Showing posts with label fast. Show all posts
Showing posts with label fast. Show all posts

Update to Todays 24 hour fast

Thursday, May 8, 2014

Hi, again,

I am within 25 minutes of breaking my fast and I feel great about having done it. My body feels good and energetic especially since I tossed out the unfinished half cup of green tea and made a cup of "Plantation Mint" instead. The PM has always set a little better on my stomach. I do feel slightly tired but not enough to take a nap or anything -- I am really not ready for sleep. I feel awake and fine but Im not ready to run a marathon, for sure.

The one big visible result I have noticed is that my normal every-day edema is greatly reduced. I actually record my edema by observing the size of my ankles every morning, giving it a number between 1 and 10, and have recently noticed that by the end of the day they are really swollen. Not today. The fast has done something in that area that I am really pleased about. My ankles are still at "morning levels" meaning they are not completely without edema but they are not as swollen as they usually are by this time of day. I think that is excellent and I am very happy about it and the fast.

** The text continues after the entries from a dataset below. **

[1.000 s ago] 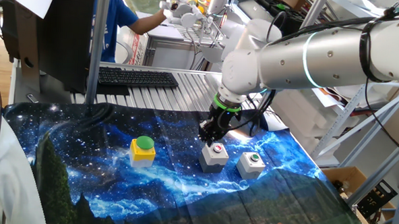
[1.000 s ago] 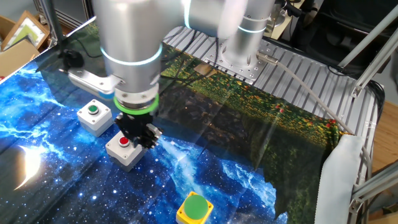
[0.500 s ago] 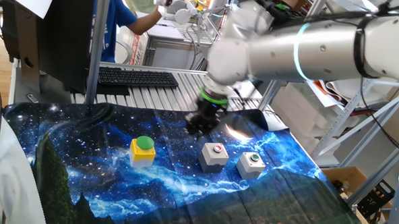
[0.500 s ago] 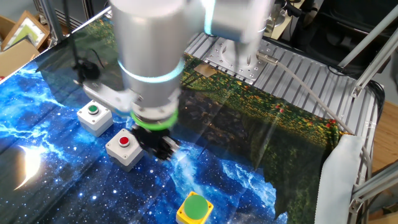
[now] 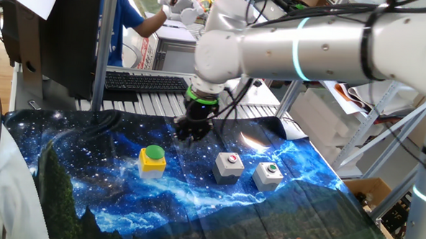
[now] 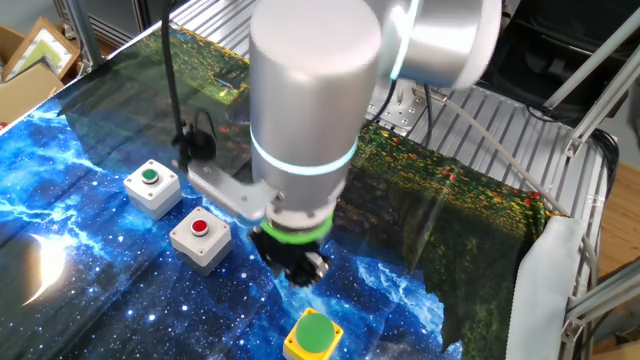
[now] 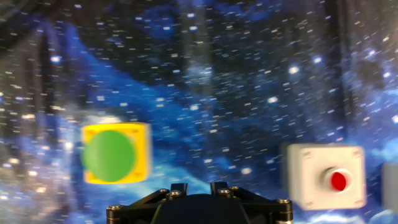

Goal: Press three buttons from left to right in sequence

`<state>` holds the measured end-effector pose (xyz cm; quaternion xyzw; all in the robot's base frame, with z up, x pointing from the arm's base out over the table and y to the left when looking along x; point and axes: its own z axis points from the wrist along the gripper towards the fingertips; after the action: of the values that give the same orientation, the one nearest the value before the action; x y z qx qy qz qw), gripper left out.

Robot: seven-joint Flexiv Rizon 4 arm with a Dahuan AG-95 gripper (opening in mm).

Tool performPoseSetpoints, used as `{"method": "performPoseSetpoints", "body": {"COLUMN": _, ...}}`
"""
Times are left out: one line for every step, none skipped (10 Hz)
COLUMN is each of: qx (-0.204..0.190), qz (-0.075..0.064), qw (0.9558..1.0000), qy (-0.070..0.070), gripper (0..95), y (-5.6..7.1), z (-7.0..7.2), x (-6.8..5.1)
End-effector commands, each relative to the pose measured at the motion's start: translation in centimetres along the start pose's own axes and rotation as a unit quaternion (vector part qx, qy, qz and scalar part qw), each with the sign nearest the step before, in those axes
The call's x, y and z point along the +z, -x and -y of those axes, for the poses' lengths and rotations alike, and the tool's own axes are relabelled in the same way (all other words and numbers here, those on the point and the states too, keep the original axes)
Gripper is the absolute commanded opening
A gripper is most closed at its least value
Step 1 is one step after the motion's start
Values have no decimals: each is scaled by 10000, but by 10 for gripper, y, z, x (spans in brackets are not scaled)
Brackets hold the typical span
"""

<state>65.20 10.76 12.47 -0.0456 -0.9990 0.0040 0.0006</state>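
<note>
A: Where's your hand [image 5: 191, 130]?
B: It hangs above the tabletop [image 5: 88, 179], behind and between the yellow button box [image 5: 153, 160] and the red button box [image 5: 229, 165], touching neither. The green button box [image 5: 268, 175] sits rightmost.
A: Fingers apart or together?
B: You cannot tell from these views

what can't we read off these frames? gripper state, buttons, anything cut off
- Gripper fingertips: dark and small in both fixed views, below the frame edge in the hand view; open or shut unreadable.
- Grey box with small green button: in the hand view, only a sliver at the right edge.
- Yellow box with green dome cap: cut by the bottom edge in the other fixed view; motion-blurred in the hand view.
</note>
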Motion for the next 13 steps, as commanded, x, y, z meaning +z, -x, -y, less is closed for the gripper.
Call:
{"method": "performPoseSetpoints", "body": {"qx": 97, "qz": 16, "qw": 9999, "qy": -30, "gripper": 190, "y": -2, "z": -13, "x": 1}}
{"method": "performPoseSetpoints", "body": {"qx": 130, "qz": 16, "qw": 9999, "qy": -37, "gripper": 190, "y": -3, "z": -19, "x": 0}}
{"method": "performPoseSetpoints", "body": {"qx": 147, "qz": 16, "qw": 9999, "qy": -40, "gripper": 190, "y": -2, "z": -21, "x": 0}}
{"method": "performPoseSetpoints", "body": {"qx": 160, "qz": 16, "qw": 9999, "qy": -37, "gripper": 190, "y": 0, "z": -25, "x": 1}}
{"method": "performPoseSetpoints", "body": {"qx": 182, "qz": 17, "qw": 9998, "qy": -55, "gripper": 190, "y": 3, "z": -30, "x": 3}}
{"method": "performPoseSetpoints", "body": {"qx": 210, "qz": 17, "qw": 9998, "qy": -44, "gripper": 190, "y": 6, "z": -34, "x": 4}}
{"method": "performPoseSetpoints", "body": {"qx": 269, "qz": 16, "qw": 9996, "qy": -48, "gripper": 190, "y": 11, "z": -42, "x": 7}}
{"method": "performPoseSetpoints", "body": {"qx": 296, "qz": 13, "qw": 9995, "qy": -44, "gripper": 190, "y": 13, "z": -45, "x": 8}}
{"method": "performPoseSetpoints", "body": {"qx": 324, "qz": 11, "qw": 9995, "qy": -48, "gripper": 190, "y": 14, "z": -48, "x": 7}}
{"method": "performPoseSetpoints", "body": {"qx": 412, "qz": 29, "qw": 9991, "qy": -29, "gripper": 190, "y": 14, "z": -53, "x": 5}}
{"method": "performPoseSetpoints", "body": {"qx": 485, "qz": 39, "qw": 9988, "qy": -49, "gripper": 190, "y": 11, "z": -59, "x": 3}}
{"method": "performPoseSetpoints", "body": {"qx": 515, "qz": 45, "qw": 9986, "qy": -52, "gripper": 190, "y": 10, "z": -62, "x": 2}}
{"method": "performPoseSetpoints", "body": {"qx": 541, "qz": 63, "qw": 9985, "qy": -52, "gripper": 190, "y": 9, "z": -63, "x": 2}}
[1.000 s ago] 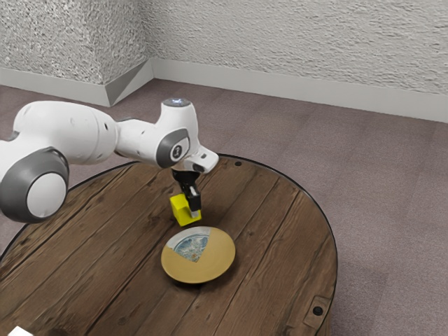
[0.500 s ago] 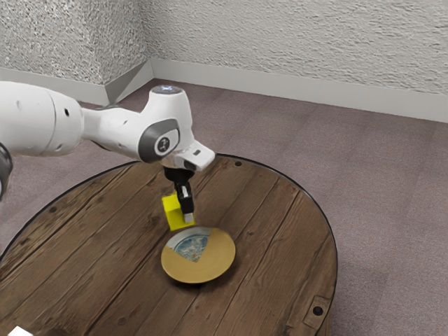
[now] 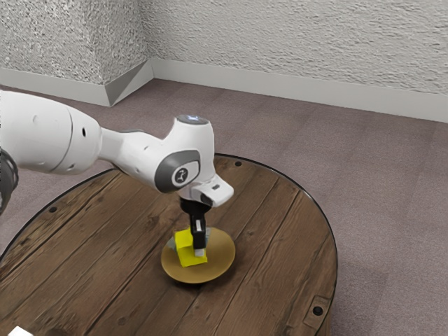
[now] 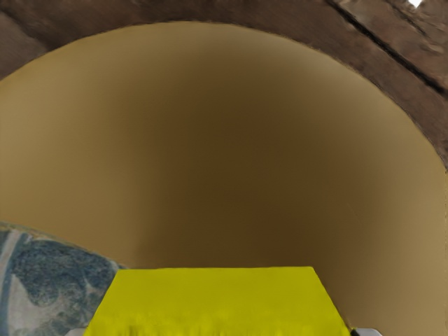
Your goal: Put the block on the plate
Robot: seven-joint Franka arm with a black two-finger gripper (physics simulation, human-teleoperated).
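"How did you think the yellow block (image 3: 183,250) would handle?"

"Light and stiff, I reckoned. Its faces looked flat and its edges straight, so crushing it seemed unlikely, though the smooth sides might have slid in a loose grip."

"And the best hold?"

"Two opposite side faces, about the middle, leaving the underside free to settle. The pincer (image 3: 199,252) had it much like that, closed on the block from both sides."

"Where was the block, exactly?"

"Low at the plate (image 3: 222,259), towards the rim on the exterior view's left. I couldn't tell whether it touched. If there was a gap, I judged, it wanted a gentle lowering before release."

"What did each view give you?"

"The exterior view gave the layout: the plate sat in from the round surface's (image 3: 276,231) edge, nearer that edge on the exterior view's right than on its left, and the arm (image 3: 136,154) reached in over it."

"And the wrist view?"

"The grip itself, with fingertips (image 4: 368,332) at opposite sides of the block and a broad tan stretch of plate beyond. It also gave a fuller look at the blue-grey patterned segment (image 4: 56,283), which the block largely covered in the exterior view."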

I spent most of today reading "Eat Stop Eat" again because I needed to resh my "reason tank" and be reminded of all the health benefits that are possible from giving my body a rest from eating. My body seems to have liked the rest. And I do too.

I wish I could share all the stuff from ESE because I am so excited about it. Really I think anyone who is concerned with their eating habits or excess body fat should at least consider it. It is simple, you dont really have to change what you eat the rest of the time so much as simply be sensible about eating the rest of the time.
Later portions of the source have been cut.